I see that the CEO of CofE Inc, Justin Welby, is doubling down on his support of the new iconoclasts who are seeking the removal of monuments to those they see, in their superior 21st-century wisdom, as morally tainted. Welby should not be surprised that it's taking a while to remove Jesus College's memorial plaque to its benefactor Tobias Rustat to a safe space where it can be surrounded by a cordon sanitaire of 'interpretative' material: the Church of England, quite rightly, makes the removal of monuments a long-drawn-out and difficult process, involving much consultation, a 'faculty', and the potential for court action at two levels.

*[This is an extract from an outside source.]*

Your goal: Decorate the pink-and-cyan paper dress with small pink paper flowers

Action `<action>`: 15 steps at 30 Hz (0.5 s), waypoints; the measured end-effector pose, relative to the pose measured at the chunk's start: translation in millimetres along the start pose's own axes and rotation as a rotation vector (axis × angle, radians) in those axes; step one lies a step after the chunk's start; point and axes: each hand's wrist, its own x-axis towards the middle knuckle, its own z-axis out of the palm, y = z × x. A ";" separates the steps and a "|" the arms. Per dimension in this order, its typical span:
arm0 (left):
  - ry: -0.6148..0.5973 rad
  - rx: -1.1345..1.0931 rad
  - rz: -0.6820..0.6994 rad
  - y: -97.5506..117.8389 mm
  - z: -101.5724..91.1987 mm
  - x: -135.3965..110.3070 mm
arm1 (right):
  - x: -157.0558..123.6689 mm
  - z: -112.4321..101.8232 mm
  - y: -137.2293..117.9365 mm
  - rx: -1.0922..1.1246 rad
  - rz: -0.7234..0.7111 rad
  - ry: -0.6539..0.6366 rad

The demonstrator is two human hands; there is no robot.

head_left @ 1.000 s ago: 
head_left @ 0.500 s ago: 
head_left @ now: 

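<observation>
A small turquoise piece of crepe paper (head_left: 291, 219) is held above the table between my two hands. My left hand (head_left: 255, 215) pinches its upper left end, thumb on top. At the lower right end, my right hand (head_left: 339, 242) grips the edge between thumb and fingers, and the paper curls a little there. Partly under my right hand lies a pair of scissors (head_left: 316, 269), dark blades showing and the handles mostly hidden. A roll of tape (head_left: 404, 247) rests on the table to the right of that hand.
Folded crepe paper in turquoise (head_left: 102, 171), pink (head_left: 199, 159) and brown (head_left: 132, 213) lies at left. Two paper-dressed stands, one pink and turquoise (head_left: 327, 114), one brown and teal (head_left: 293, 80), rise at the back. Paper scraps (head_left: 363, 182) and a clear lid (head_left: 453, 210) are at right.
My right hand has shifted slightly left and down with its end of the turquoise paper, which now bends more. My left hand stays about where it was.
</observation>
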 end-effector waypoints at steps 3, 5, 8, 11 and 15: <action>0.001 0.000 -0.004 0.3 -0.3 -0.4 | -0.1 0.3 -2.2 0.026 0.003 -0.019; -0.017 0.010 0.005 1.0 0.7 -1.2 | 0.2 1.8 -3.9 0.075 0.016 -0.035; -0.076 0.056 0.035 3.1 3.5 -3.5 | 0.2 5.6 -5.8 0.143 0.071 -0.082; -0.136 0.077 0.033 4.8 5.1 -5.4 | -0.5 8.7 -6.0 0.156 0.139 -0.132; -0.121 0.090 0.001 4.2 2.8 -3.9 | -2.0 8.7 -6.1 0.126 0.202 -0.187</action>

Rustat's 'sin' was that he had a small amount of his money invested in the Royal Africa Company, as did just about everyone who had any serious money in those times (either that or the South Sea Company, both of them involved in slave trading). His memorial plaque – a fine piece of work by Grinling Gibbons – celebrates not his remote connection with slavery (why would it?) but his large-scale, public-spirited philanthropy, from which Jesus College benefited on a grand scale. As all the world surely knows, the college is now awash with Chinese money, sourced from a regime that routinely enslaves large numbers of its citizens. This fact apparently counts for nothing against the supposed offence caused to some tender sensibilities by a plaque commemorating a great philanthropist who died more than three centuries ago.
Incidentally, Samuel Taylor Coleridge, the orphan son of a clergyman, was a beneficiary of a Rustat Scholarship. While at Jesus, he won the Browne gold medal for an ode attacking the slave trade.